Colorful Sweet & Sour Vegetable Soup

Sweet & Sour Veg soup

Ingredients

Cabbage – 1 cup (finely chopped)

Carrot – 1 cup (finely chopped)

Green Bell peppers – 1/2 chopped

Yellow Bell peppers – 1/2 chopped

A few Spring onion chopped

A few Celery chopped

A few Garlic cloves chopped

Green chilli – 2

jaggery –  1 tbsp

Salt to taste

Pepper – 1 tsp

Corn flour – 1 tbsp

lemon – 2 tsp

Water – 3 cups

Olive oil – 1 tbsp

Method:

1. In a Deep wide pan add olive oil, green chilli, garlic & saute it for a minute.

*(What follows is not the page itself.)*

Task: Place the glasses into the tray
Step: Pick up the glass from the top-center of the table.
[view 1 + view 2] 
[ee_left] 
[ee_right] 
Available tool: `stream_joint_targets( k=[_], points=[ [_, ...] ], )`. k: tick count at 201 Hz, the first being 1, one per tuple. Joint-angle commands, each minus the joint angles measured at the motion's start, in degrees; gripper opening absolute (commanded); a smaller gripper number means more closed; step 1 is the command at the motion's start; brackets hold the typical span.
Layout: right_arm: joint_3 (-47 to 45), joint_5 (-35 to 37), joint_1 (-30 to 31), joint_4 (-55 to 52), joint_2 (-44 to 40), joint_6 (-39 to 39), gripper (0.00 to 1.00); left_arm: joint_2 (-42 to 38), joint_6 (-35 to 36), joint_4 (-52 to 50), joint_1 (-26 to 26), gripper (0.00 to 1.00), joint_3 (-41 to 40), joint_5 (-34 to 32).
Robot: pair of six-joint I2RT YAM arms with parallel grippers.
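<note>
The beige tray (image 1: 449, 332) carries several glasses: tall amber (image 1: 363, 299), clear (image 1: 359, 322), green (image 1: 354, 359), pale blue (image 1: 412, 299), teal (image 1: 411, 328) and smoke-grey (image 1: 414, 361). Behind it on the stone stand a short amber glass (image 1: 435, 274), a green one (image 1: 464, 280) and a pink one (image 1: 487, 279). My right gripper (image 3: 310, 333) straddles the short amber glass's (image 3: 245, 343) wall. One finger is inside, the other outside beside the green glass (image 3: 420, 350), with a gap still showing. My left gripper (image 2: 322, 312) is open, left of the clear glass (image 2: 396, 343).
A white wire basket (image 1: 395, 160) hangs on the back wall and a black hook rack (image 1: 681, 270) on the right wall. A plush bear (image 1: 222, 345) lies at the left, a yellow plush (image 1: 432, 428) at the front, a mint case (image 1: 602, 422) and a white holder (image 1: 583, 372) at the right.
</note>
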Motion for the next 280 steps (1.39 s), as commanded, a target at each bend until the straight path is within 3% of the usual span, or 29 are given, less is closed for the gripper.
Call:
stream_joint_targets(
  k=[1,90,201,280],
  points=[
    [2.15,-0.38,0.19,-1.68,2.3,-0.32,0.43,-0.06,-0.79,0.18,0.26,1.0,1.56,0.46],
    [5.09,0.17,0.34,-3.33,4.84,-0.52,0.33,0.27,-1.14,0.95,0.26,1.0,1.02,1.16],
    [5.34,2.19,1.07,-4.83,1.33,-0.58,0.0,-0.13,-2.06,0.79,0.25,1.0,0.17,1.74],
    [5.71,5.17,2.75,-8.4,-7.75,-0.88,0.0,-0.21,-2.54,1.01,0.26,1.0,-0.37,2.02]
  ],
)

2. Add all the chopped vegetables one after the other Spring onion, Cabbage, Carrot, Celery, Green Bell pepper, Yellow Bell pepper & saute it for a few minutes.

3. Now add Salt, Pepper, jaggery & mix it. Add enough water to cover all the vegetables. Let it boil for a few minutes.

4. Dilute a corn flour in a water, it acts as a thickening agent, so pour it in the soup and mix it.

5. Add lemon, Spring onion stock & turn off the stove.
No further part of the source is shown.